Rassismuskritik als Schlüsselkompetenz
Im österreichischen Kontext richtet sich rassistische Diskriminierung beispielsweise gegen Schwarze Menschen und People of Colour (etwa Personen aus der Türkei, asiatischen, zentral- und südamerikanischen Regionen), Menschen mit indigener Geschichte, Muslim*innen, Jüd*innen, Sinti*zze und Rom*nja, slawische Menschen und Menschen mit Migrationserfahrungen und Fluchtgeschichte.

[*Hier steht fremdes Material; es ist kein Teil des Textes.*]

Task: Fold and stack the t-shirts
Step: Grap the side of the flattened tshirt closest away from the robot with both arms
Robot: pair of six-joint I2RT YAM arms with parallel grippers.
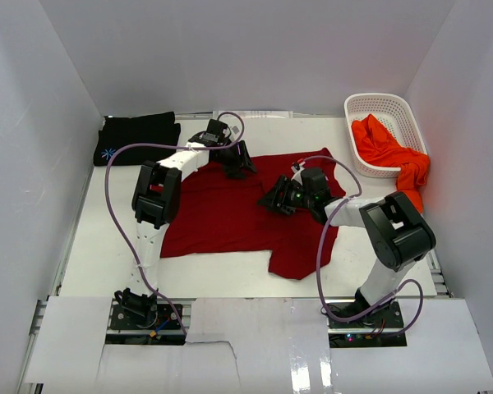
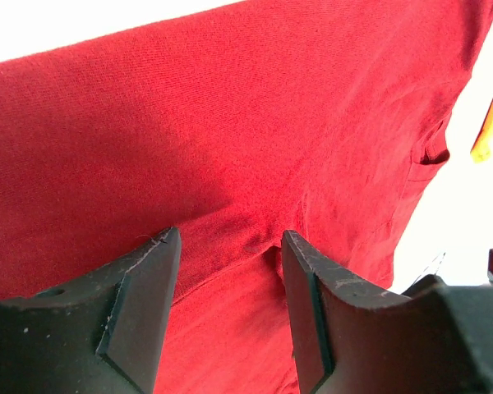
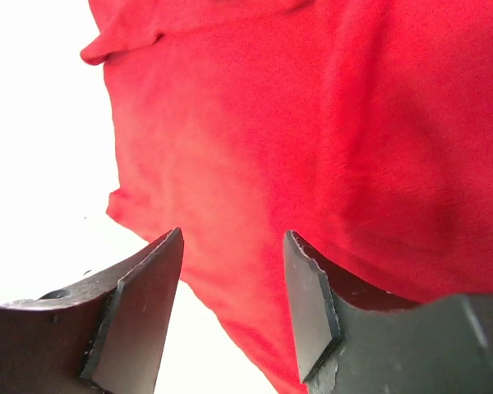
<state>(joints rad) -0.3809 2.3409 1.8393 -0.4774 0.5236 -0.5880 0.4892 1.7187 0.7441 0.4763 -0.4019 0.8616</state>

Rassismuskritik ist eine Schlüsselkompetenz für pädagogische Professionen, unterstreicht der Soziologe Aladin El-Mafaalani. Es bedarf – vor allem an Hochschulen – einer kontinuierlichen Praxis der Selbstreflexion und der Reflexion der sozialen Ordnung und ihrer Legitimität. Dies bezieht sich auf universitäre Strukturen und konkret auf Ein- und Ausschlussmechanismen – etwa was die Zugänglichkeit zur Universität für Personen angeht, die von Rassimus betroffen sind.
Wir möchten an diesem Tag ein starkes Zeichen setzen, um Rassismus als vielschichtiges Problem der Gegenwart ernst zu nehmen und aufzuzeigen. Als Koordinationsstelle ist es uns wichtig, rassistische Strukturen zu eruieren und den universitären Alltag entschlossen antidiskriminatorisch zu gestalten.
Im Rahmen der jährlich stattfindenden Awareness Days sind Rassismuskritik und dikriminierungskritisches Handeln wesentliche Schwerpunkte. Ethnische Diversität und Rassismuskritik bildet eines von sechs Kernzielen der Diversitätsstrategie BOKU und so fließen rassismuskritische Zugänge auch wesentlich in die Konzipierung und Umsetzung jeglicher Maßnahmen und Prozesse ein.